Task:
Every line from the one with "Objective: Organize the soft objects" through the end of the records below should be restated word for word, and nothing outside that span.

Input:
>>

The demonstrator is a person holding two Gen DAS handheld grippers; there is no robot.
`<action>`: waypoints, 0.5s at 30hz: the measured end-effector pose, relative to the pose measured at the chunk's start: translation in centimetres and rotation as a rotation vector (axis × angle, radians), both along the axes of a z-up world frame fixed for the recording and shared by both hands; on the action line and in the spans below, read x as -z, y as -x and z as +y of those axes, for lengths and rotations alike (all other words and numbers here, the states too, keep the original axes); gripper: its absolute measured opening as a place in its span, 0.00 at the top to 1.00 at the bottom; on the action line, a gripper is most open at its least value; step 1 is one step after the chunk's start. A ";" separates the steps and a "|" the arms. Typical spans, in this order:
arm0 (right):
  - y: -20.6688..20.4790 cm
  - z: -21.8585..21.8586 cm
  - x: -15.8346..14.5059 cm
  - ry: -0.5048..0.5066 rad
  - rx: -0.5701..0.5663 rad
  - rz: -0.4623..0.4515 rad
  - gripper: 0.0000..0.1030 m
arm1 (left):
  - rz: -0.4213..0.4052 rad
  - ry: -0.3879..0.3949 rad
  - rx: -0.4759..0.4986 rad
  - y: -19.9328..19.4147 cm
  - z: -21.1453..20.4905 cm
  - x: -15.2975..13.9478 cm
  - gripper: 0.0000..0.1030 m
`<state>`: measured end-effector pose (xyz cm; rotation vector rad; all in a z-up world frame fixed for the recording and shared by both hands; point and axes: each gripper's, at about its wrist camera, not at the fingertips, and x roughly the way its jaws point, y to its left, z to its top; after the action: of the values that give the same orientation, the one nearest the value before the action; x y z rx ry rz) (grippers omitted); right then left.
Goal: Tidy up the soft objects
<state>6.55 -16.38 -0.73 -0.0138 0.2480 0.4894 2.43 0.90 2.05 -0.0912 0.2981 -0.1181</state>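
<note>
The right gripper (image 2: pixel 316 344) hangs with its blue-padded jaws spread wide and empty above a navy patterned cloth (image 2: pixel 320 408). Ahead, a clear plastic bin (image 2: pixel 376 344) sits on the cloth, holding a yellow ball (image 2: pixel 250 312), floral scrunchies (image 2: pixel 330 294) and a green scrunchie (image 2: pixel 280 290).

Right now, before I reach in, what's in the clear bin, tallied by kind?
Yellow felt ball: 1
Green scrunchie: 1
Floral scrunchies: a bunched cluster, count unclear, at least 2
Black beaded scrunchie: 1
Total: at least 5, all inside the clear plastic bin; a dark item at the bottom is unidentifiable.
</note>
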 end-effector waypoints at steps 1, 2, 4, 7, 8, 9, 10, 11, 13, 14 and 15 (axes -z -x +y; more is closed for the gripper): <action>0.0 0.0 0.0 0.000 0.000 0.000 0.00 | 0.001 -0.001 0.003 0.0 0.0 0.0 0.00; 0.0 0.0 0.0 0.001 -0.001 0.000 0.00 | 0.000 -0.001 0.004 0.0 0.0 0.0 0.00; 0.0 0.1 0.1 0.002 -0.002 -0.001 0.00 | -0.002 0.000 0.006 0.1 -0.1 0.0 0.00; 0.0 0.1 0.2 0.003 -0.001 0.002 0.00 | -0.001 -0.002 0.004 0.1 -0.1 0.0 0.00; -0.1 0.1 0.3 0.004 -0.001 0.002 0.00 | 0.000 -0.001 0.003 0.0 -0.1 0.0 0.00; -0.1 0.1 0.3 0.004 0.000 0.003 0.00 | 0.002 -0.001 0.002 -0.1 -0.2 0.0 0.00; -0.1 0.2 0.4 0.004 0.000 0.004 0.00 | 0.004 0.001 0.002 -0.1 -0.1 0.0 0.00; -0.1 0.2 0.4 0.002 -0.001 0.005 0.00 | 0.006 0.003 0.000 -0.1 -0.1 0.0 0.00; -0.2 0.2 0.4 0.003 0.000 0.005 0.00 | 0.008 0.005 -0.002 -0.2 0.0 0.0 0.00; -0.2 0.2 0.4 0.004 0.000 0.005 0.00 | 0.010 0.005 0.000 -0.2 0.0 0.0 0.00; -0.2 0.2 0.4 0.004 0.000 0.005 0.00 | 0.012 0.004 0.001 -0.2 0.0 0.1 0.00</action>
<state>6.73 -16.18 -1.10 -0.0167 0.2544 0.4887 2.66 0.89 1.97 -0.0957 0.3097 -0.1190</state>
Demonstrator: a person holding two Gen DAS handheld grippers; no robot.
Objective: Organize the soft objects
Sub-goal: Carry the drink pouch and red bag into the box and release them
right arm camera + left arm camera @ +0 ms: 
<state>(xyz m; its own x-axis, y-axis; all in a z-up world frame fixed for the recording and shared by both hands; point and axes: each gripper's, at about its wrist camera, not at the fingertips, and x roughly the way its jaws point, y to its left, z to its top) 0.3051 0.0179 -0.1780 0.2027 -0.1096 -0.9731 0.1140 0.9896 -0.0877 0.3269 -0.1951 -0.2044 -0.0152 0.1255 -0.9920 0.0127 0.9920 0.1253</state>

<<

Written solution:
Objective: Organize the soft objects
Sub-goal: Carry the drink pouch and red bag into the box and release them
right arm camera + left arm camera @ +0 ms: 
<state>(xyz m; its own x-axis, y-axis; all in a z-up world frame fixed for the recording and shared by both hands; point and axes: each gripper's, at about its wrist camera, not at the fingertips, and x roughly the way its jaws point, y to its left, z to its top) 0.3051 0.0179 -0.1780 0.2027 -0.1096 -0.9731 0.1140 0.9896 -0.0877 0.3269 -0.1951 -0.2044 -0.0152 0.1255 -0.9920 0.0127 0.9920 0.1253</state>

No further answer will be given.